I have persuaded you to make this arrangement, this weekly arrangement, because I am a man with magical luck. Only the mail interrupts us as it hits the wooden floor – other than that, there’s usually no sound as I undress you.

You are an aspiring actress, daughter of a Maltese captain; I am a man of thirty with an impressive collection of blue satin jumpsuits. Close by is your rented flat with a wrought iron bedstead.

We pass the cheese shop and the Sunday market. Long necks of game are stretched out and the eyes of the dead rabbits are shrunken as brown berries. Children point at the rabbits. Mothers hurry their children to the chocolate stall where Spanish sellers slice thin pieces of raw chocolate into glass bowls or to the flower-sellers with young sunflowers spiky as golden wands. A toddler runs over the cobblestones with a large pale blue Yes badge attached to her dress.

In the unlit windows of flats above the marketplace, Yes stickers are blooming: bluebells of hope in a dark wood. But you want to vote No.

I touch you lightly.

‘Let’s have coffee,’ you say.

I don’t want to wait.

‘I’ve an audition for a TV series,’ you say, stopping at a kiosk.

But you can’t remember your lines.

‘They want someone of mixed race.’

Your face is almost beautiful. I didn’t invent you. On top of your head is an abundance of wiry hair, a sort of dark honeycomb piled up. You paint your manicured nails black. I don’t want you sitting in a trailer in Glasgow. You might meet someone.

‘Let’s celebrate,’ I say.

After all wasn’t it my fine example that got you into acting in the first place? We met in The Calypso Club, when I was singing Burning Love and dreaming of Graceland.

‘I haven’t got the part,’ you say.

You sip your coffee leaning away from me, a man who brings good fortune. I imagine the light bulbs in your flat hanging naked and bald from their sockets. The red of your lipstick leaves a trace, a little flaw, on the whiteness of your teeth. Your tongue wipes it away.

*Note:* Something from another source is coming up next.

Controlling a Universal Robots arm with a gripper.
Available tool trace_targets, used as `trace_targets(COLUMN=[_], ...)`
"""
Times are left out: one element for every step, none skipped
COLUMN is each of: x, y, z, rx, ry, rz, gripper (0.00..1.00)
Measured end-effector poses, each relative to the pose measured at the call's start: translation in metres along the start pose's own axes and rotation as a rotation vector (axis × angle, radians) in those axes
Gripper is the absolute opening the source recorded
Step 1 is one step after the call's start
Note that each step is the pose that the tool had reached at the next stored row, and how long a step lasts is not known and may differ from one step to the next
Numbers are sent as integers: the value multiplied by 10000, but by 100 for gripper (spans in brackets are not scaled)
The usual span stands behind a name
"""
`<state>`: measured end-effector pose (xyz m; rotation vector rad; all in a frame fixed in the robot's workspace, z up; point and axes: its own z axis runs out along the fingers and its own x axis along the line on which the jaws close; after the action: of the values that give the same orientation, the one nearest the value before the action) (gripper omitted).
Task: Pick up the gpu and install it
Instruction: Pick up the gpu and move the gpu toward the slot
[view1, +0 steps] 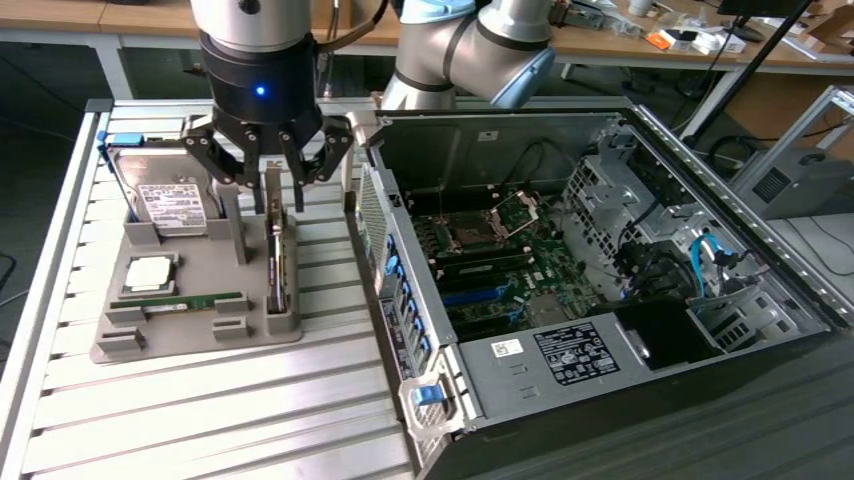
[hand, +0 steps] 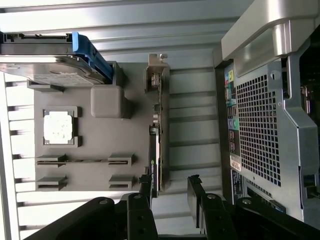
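Observation:
The gpu (view1: 276, 255) is a thin dark card with a silvery metal edge, standing on its long edge in a slot of the grey holder (view1: 180, 348) on the slatted table. My gripper (view1: 271, 186) hangs just above the card's far end, open, with a finger on each side of the card and not touching it. In the wrist view the gpu (hand: 160, 115) runs down to my gripper (hand: 170, 183), and its near end sits between the two black fingertips (hand: 146, 183), closer to one of them.
The holder also carries a silver hard drive (view1: 167, 200) with a white label, a processor chip (view1: 150, 272) and a green memory stick (view1: 187, 300). The open computer case (view1: 427, 330) lies at the exterior view's right, its motherboard (view1: 487, 270) exposed. The case's rear panel (hand: 260, 120) stands close beside the holder.

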<state>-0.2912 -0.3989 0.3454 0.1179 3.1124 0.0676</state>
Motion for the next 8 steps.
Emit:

You’re sitting in front of a dressing table, the colour of my father’s ivory piano keys. You file your nails, slanting the file in one direction and then the other. Beside us, a childhood photograph of you and your sister in Valletta. At the back of your dressing table, a figurine of Saint Rita, the patron saint of impossible causes and heartbroken women, that sometimes you light a candle to or touch for luck.

Home-made perfume blends stand in half empty glass bottles beside a leopard print pocketbook. In it you write lists of French verbs because you want to live in Paris someday. I open a perfume bottle. My flat is musky, rank as a cat. You adjust one of the fake pink roses glued around the top of the oval mirror. You’re wonderfully vain.

It is early afternoon and I have removed my walkie-talkie, remote terminal and mobile printer. I am standing in a pair of pale yellow socks and have gently displaced your shoulder-strap.

‘I want to stop this,’ you say and move the shoulder strap back.

I look at the curve of your high heeled shoes and then at the inhaler for your bouts of asthma and say, ‘You can’t.’

You look at my walkie-talkie and think of spotlights and a thick script with your name on it.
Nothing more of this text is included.